“This is a smart and significant step toward putting more durable safeguards in place for Bristol Bay’s fish, clean water, communities and businesses,” said Nelli Williams, Alaska director for Trout Unlimited. “This is an important layer of protection that makes it much more difficult for the Pebble Partnership, or any other companies in the future, to mine the Pebble ore deposit. Now is the time to get these much-needed protections across the finish line, and we look forward to working with EPA and Congress to get it done. Let’s put the Pebble mine proposal in the review mirror for good so we can focus on a bright, prosperous and fish-filled future for Bristol Bay.”
“Today’s announcement by the EPA represents a victory for common sense. Blocking industrial-scale mining from Bristol Bay is the right thing to do for the Alaska Native Peoples who have depended on the fishery for millennia,” said Chris Wood, president and CEO of Trout Unlimited. “It is the right thing to do for the 17,000 family wage jobs that the $1.6 billion commercial fishery provides. It is the right thing to for a place that provides half of all of the world’s wild sockeye salmon. Congratulations to the EPA for making the right call and to the thousands of people who fought tirelessly to protect Bristol Bay.”
In 2019, the EPA under the previous administration moved to withdraw the 2014 Proposed Determination for Bristol Bay—a sudden decision based on politics, not the robust scientific record demonstrating the potential for unacceptable adverse effects. Trout Unlimited sued, challenging the EPA’

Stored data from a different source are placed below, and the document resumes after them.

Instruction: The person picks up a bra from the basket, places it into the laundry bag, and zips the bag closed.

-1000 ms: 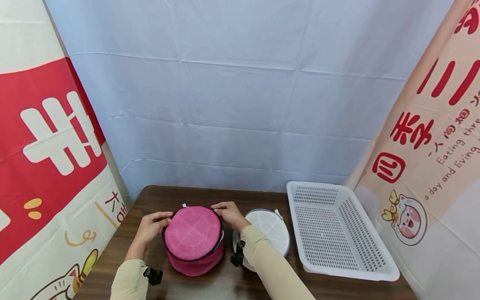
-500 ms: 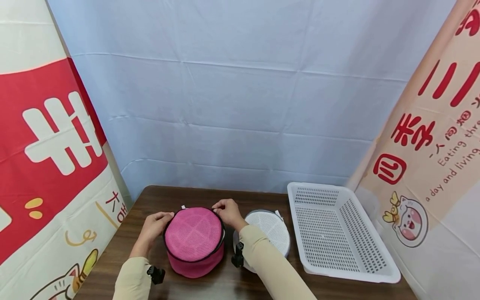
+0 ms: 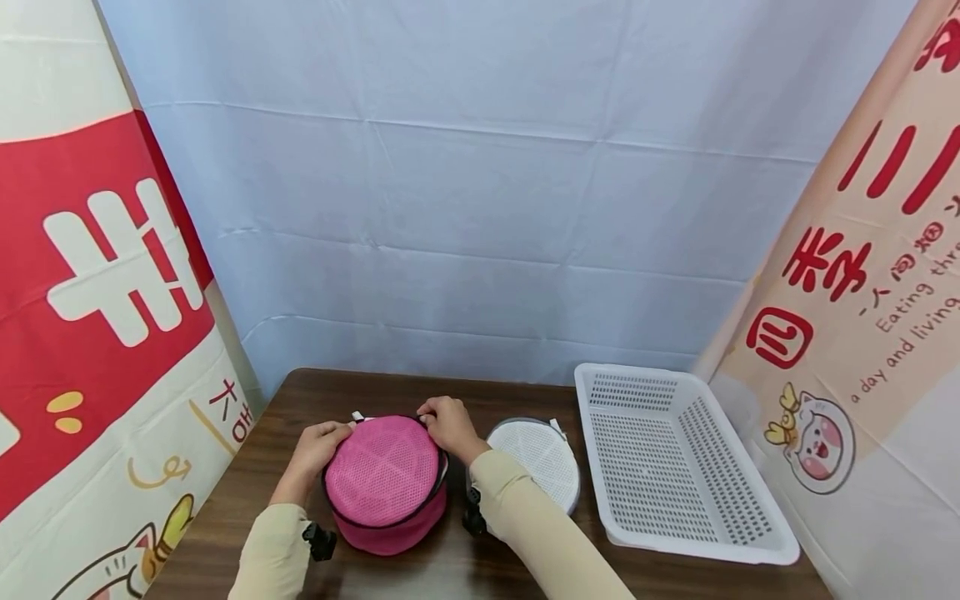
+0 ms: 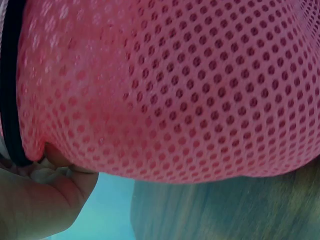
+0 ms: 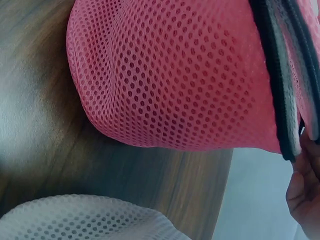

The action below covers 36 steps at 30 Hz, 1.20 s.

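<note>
A round pink mesh laundry bag [image 3: 384, 471] with black trim stands upright on the table. At its upper left rim my left hand [image 3: 317, 450] pinches the edge; the left wrist view shows thumb and fingers gripping mesh beside the black trim. My right hand [image 3: 452, 429] pinches the rim at the upper right. In the right wrist view the zipper edge [image 5: 277, 85] is parted near the right fingers [image 5: 296, 190], leaving a gap under the lid. A white tag [image 3: 357, 416] sticks out at the back. Whatever is inside the bag is hidden.
A white round mesh bag [image 3: 538, 458] with grey trim sits just right of the pink one, partly behind my right forearm. Farther right is a white perforated plastic basket [image 3: 652, 475]. The brown wooden table [image 3: 247, 492] ends at a blue cloth backdrop [image 3: 465, 208].
The pink bag has turned slightly, its white tag shifting left. My right hand has moved a little to the left along with it, and my left hand slightly right. Both keep gripping the rim.
</note>
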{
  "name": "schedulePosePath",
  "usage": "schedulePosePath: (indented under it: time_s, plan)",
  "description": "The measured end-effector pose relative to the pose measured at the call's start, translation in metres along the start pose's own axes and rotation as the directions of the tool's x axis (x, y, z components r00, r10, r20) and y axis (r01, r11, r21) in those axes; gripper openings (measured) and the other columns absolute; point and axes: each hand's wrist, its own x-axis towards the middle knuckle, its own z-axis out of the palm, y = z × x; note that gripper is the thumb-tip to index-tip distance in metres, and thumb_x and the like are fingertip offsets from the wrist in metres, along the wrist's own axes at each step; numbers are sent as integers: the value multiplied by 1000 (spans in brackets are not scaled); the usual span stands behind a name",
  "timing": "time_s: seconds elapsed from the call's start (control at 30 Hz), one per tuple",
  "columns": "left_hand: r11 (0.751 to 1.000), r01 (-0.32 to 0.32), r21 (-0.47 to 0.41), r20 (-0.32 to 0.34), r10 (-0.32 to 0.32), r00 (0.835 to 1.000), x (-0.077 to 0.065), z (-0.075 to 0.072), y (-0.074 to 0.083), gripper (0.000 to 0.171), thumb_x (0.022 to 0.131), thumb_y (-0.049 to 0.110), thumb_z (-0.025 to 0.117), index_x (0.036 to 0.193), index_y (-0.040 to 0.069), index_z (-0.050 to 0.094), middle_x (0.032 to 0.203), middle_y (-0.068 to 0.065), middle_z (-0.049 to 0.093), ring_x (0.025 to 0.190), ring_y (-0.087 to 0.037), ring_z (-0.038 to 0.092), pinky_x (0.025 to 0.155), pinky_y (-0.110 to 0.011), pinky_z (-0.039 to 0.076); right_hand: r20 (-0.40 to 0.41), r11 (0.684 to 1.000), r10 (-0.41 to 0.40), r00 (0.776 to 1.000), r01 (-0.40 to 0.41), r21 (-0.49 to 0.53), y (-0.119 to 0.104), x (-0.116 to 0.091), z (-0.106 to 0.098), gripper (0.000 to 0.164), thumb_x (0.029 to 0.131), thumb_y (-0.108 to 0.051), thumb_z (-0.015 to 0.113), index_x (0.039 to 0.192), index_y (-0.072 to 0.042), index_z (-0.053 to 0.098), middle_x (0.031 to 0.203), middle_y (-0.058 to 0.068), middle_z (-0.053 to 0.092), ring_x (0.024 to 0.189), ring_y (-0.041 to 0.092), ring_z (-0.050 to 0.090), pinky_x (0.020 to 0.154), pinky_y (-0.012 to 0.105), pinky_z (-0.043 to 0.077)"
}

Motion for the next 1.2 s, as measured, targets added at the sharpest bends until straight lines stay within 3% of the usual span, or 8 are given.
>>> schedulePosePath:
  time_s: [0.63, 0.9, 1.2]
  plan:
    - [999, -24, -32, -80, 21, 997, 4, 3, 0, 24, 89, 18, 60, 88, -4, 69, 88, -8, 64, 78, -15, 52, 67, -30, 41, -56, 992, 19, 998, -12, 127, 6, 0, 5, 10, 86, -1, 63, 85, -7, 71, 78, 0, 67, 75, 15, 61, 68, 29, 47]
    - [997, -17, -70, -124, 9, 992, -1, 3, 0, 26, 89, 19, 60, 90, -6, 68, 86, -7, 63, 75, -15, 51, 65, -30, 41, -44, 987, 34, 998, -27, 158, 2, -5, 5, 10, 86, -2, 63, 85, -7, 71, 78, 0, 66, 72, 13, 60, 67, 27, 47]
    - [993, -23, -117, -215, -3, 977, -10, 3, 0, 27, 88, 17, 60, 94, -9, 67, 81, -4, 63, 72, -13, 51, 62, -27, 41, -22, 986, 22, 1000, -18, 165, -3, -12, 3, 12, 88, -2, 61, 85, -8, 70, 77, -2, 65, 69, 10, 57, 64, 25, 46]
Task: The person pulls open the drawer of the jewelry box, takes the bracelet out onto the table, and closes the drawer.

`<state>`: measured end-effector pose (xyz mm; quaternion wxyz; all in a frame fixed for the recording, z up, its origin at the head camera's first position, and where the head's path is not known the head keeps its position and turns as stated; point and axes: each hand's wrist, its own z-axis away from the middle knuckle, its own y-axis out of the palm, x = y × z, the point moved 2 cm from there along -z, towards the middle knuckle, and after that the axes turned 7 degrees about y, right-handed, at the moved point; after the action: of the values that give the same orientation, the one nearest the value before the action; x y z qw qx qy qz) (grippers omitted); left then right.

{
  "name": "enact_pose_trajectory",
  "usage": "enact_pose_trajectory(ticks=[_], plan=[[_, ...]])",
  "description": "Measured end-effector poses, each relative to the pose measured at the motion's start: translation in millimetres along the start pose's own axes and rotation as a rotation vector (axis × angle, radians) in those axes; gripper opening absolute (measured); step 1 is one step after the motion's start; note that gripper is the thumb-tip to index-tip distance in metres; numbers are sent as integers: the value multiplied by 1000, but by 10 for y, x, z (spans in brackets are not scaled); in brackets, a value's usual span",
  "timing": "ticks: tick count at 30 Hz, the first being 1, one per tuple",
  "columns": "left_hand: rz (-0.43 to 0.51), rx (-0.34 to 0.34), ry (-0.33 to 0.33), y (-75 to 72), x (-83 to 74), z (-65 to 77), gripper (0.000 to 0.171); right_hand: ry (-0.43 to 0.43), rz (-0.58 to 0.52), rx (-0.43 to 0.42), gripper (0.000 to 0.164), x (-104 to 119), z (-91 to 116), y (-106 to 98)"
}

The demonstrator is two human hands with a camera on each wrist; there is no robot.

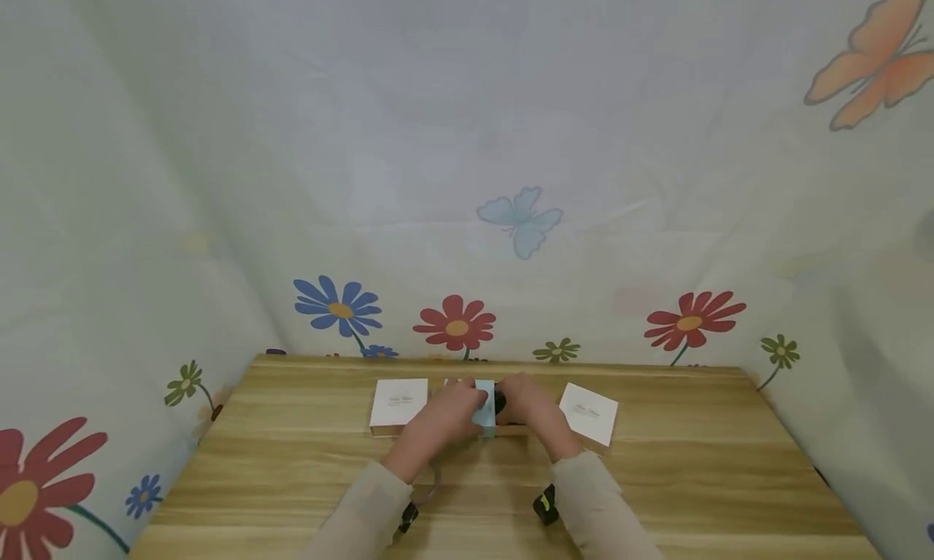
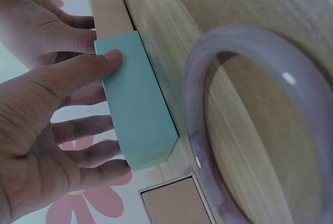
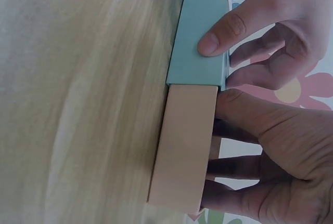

‘s decision as arbitrary and capricious and contrary to the Clean Water Act’s governing standard. In July 2021, the Ninth Circuit Court of Appeals ruled in favor of TU, finding that the EPA could withdraw a proposed determination only if the discharge of materials would be unlikely to have an “unacceptable adverse effect.” Today’s decision by the EPA recognizes that the agency could not meet , that stringent standard, and fully vindicates TU’s legal challenge. TU looks forward to vigorous engagement in the 404(c) process to ensure that strong and lasting protections are established for Bristol Bay.
In November 2020, the U.S. Army Corps of Engineers denied a key federal permit for the proposed Pebble mine, concluding that the project could not comply with Clean Water Act standards and that the mine would be “contrary to public interest.” In the wake of that decision, Bristol Bay Tribes, business owners, sport anglers and hunters, tourism operators, commercial fishermen, and thousands of advocates from across the country have called on the Biden Administration to establish permanent safeguards for the southwest region of Alaska.
As wild salmon populations decline globally, Bristol Bay’s prolific wild salmon runs and the economies they support make it a place of international importance. This summer, over 65 million sockeye salmon returned to Bristol Bay, making it a record-breaking year for the world’s largest sockeye fishery. Healthy salmon runs underpin the Bristol Bay region’s economic, social, cultural and ecological well-being. More than 30 Alaska Native Tribes in the region depend on salmon to support traditional subsistence ways of life.
Trout Unlimited, the nation’s oldest and largest coldwater fisheries conservation organization, is dedicated to caring for and recovering America’s rivers and streams, so our children can experience the joy of wild and native trout and salmon. Across the country, TU brings to bear local, regional, and national grassroots organizing, durable partnerships, science-backed policy muscle, and legal firepower on behalf of trout and salmon fisheries, healthy waters and vibrant communities. In Alaska, we work with sportsmen and women to ensure the state’s trout and salmon resources remain healthy far into the future through our local chapters and offices in Anchorage and Juneau.